EXERCISE | The expected output is each line in the data below that includes the string "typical".

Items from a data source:

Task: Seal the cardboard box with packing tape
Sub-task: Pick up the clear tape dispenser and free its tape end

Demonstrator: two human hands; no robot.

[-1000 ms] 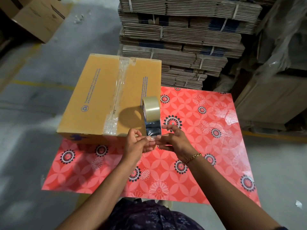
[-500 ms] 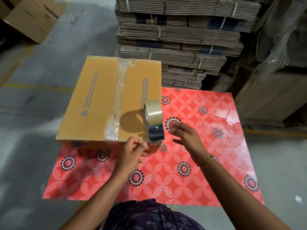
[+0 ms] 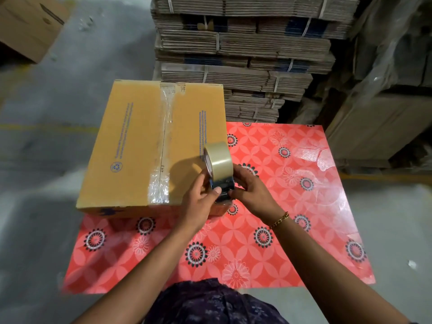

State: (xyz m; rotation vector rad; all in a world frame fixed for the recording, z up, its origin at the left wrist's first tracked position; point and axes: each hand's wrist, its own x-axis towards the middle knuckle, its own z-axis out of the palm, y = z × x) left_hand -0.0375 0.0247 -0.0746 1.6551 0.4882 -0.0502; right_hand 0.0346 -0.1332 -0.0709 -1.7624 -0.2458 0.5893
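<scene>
A closed brown cardboard box lies on the left half of a red flowered table. A strip of clear tape runs along its middle seam from the far edge to the near edge. A roll of packing tape stands upright over the box's near right corner, with a shiny length of tape hanging below it. My left hand pinches that length from the left. My right hand grips it from the right, just under the roll.
Tall stacks of bundled flat cardboard rise right behind the table. An open carton sits on the grey floor at the far left. Plastic-wrapped goods stand at the right.
My right hand, held apart half a second ago, has come back onto the tape under the roll. My left hand has moved up onto the tape. The camera has shifted closer.
</scene>
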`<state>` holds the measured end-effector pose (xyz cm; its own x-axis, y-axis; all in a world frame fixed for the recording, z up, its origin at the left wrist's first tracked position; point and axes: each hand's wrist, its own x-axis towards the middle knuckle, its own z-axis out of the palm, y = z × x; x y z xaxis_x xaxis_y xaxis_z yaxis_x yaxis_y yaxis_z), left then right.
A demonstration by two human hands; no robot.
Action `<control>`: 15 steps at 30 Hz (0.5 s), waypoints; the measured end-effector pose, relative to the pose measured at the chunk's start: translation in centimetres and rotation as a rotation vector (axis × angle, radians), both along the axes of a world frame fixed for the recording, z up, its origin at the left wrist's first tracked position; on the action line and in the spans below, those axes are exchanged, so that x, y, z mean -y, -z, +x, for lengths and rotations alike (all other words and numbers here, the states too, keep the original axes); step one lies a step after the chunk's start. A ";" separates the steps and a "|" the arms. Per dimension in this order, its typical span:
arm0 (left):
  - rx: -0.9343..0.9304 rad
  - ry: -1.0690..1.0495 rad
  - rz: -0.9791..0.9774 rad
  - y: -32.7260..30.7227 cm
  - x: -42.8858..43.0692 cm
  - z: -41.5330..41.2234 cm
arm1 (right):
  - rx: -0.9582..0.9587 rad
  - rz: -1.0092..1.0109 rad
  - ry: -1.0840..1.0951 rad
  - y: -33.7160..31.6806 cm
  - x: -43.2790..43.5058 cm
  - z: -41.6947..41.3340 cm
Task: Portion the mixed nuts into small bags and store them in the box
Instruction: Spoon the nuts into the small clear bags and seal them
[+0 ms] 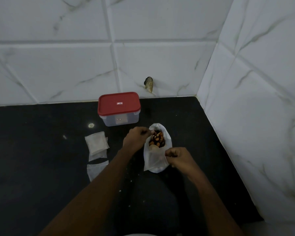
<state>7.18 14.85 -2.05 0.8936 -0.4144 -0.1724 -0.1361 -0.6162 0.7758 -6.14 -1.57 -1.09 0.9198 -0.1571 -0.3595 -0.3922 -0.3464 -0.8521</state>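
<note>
Head view: the nut bag (166,138), thin white plastic, stands open on the black counter (41,150) just right of centre, with the mixed nuts (157,139) showing inside. Its rim is pinched at 10 o'clock by the left hand (136,137), fingers curled. At 5 o'clock, what appears to be a translucent small bag (154,160) is pinched against it by the right hand (175,156).

The film is judged light, limp and slippery. The nuts are loose and easily spilled, so hold is best taken at the rims, with the mouth kept upward.

Spare bags (96,142) lie flat at 9 o'clock of the nut bag. The box (119,119), with its red lid (119,103) on, stands at 11 o'clock.
</note>
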 end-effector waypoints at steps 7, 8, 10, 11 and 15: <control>-0.157 0.305 -0.113 -1.6 -2.8 -2.3 | 0.051 0.028 -0.075 0.1 -1.1 1.0; -0.133 0.360 0.001 -1.9 -3.0 -2.6 | 0.062 0.042 -0.082 0.1 -1.3 1.2; 0.015 0.432 0.253 -2.2 -3.1 -3.1 | 0.073 0.078 -0.076 -0.1 -1.7 1.6; 0.113 0.437 0.332 -2.0 -3.0 -3.3 | 0.070 0.078 -0.072 -0.2 -1.9 1.8; 0.248 0.317 0.257 -1.0 -3.0 -3.8 | 0.067 0.105 -0.114 -1.2 -1.8 2.3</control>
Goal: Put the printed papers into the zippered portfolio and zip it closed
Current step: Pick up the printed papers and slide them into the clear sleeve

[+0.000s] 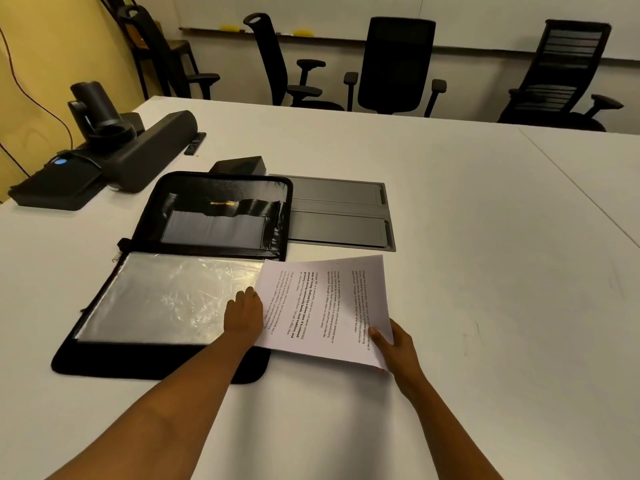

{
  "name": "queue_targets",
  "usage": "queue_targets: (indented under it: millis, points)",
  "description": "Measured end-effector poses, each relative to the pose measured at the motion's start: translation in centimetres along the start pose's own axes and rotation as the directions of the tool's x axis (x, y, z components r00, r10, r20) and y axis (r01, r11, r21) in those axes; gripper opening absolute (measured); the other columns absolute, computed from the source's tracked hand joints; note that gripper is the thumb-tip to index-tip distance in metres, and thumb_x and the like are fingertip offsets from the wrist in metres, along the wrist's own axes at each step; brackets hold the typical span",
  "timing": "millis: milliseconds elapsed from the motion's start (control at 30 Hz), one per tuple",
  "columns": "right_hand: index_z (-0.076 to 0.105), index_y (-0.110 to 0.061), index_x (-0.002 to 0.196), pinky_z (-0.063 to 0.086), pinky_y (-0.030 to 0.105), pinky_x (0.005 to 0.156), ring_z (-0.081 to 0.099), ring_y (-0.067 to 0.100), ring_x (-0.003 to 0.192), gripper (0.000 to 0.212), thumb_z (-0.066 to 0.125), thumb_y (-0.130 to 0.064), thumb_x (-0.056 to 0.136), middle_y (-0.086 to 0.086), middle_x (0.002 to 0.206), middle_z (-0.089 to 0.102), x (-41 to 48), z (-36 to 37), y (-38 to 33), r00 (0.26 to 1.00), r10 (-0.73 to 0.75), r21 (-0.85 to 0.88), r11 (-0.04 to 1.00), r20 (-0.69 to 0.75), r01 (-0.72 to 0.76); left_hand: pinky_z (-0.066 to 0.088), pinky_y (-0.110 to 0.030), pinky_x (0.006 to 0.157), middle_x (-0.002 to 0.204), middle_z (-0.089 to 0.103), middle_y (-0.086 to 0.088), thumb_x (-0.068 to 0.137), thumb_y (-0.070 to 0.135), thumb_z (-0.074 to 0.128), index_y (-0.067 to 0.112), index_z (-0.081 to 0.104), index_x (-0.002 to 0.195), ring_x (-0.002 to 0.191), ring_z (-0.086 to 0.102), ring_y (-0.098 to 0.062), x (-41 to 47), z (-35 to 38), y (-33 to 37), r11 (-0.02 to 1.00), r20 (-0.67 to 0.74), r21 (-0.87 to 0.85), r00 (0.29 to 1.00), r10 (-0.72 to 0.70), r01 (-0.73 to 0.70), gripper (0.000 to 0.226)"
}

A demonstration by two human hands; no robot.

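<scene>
A black zippered portfolio (149, 358) lies open on the white table, its silvery inner panel (166, 299) facing up and a pocketed flap (214, 216) beyond it. The printed papers (329, 306), white with lines of text, sit at the portfolio's right edge, slightly lifted off the table. My left hand (242, 317) rests on the papers' left edge, over the silvery panel's right side. My right hand (394, 348) pinches the papers' near right corner, thumb on top.
A grey recessed cable hatch (339, 213) is set in the table (450, 341) just beyond the papers. A black conference camera and speaker bar (138, 154) stand at the far left, a small black box (239, 164) behind the portfolio. Black office chairs (394, 67) line the far edge.
</scene>
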State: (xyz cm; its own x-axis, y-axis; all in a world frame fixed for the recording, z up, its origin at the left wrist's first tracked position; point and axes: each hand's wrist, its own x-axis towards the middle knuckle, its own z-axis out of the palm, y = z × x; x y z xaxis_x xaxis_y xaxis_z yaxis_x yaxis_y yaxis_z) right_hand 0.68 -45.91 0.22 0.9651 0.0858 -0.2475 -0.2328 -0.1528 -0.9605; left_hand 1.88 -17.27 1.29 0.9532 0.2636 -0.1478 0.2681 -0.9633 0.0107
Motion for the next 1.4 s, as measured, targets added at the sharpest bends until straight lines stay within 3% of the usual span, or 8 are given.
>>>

FINISHED EXERCISE |
Action `<control>`: 15 steps at 30 Hz (0.5 s), waypoints; the measured end-effector pose, relative to the pose measured at the chunk's start: translation in centimetres and rotation as a rotation vector (axis × angle, radians), both along the axes of a world frame fixed for the recording, z up, its origin at the left wrist's first tracked position; on the action line and in the spans below, those axes are exchanged, so that x, y, z mean -y, -z, +x, for lengths and rotations alike (all other words and numbers here, the states too, keep the original axes); step one lies a step after the chunk's start. A ";" separates the steps and a "|" the arms. Per dimension in this order, its typical span:
  "description": "Measured end-effector poses, each relative to the pose measured at the motion's start: translation in centimetres along the start pose's own axes and rotation as the directions of the tool's x axis (x, y, z components r00, r10, r20) and y axis (r01, r11, r21) in those axes; gripper opening absolute (measured); the other columns absolute, computed from the source's tracked hand joints; note that gripper is the thumb-tip to index-tip distance in metres, and thumb_x and the like are fingertip offsets from the wrist in metres, along the wrist's own axes at each step; brackets hold the typical span",

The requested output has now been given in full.